### Exercise goal
A precise repetition of every line below is the required answer.

### Data extract

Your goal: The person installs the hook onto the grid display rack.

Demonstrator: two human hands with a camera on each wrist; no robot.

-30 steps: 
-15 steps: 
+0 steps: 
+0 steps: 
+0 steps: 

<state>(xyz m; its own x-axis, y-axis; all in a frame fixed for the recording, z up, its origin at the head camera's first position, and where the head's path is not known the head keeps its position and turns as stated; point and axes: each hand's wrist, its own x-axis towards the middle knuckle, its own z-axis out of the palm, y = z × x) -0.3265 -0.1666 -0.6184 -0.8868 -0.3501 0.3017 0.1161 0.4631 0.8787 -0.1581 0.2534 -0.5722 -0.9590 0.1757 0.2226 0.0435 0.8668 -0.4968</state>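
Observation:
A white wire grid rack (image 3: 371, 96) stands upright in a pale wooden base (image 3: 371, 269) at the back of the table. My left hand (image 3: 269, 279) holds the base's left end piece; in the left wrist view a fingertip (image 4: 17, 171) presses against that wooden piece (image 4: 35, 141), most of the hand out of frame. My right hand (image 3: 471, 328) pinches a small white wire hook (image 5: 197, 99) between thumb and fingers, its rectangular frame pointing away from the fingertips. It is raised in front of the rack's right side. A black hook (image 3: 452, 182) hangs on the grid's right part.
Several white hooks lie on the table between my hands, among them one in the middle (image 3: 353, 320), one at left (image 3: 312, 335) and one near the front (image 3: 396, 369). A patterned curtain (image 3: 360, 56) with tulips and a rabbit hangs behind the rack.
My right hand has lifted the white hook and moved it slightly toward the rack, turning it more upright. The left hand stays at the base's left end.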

### Solution for this exercise
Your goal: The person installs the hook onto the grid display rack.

Demonstrator: two human hands with a camera on each wrist; no robot.

-30 steps: 
-15 steps: 
+0 steps: 
+0 steps: 
+0 steps: 

<state>(xyz m; its own x-axis, y-axis; all in a frame fixed for the recording, z up, its origin at the head camera's first position, and where the head's path is not known the head keeps its position and turns as stated; point and axes: each hand's wrist, its own x-axis towards the middle knuckle, its own z-axis out of the palm, y = z × x) -0.3265 -0.1666 -0.6184 -0.8868 -0.3501 0.3017 0.1161 0.4631 0.8787 -0.1581 0.2534 -0.5722 -0.9590 0.1757 0.2226 0.0435 0.8668 -0.4968</state>
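Observation:
A white wire grid rack (image 3: 371, 96) stands upright in a pale wooden base (image 3: 371, 269) at the back of the table. My left hand (image 3: 269, 279) holds the base's left end piece; in the left wrist view a fingertip (image 4: 17, 171) presses against that wooden piece (image 4: 35, 141), most of the hand out of frame. My right hand (image 3: 471, 328) pinches a small white wire hook (image 5: 197, 99) between thumb and fingers, its rectangular frame pointing away from the fingertips. It is raised in front of the rack's right side. A black hook (image 3: 452, 182) hangs on the grid's right part.
Several white hooks lie on the table between my hands, among them one in the middle (image 3: 353, 320), one at left (image 3: 312, 335) and one near the front (image 3: 396, 369). A patterned curtain (image 3: 360, 56) with tulips and a rabbit hangs behind the rack.
My right hand has lifted the white hook and moved it slightly toward the rack, turning it more upright. The left hand stays at the base's left end.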

With this, there is nothing more to the exercise.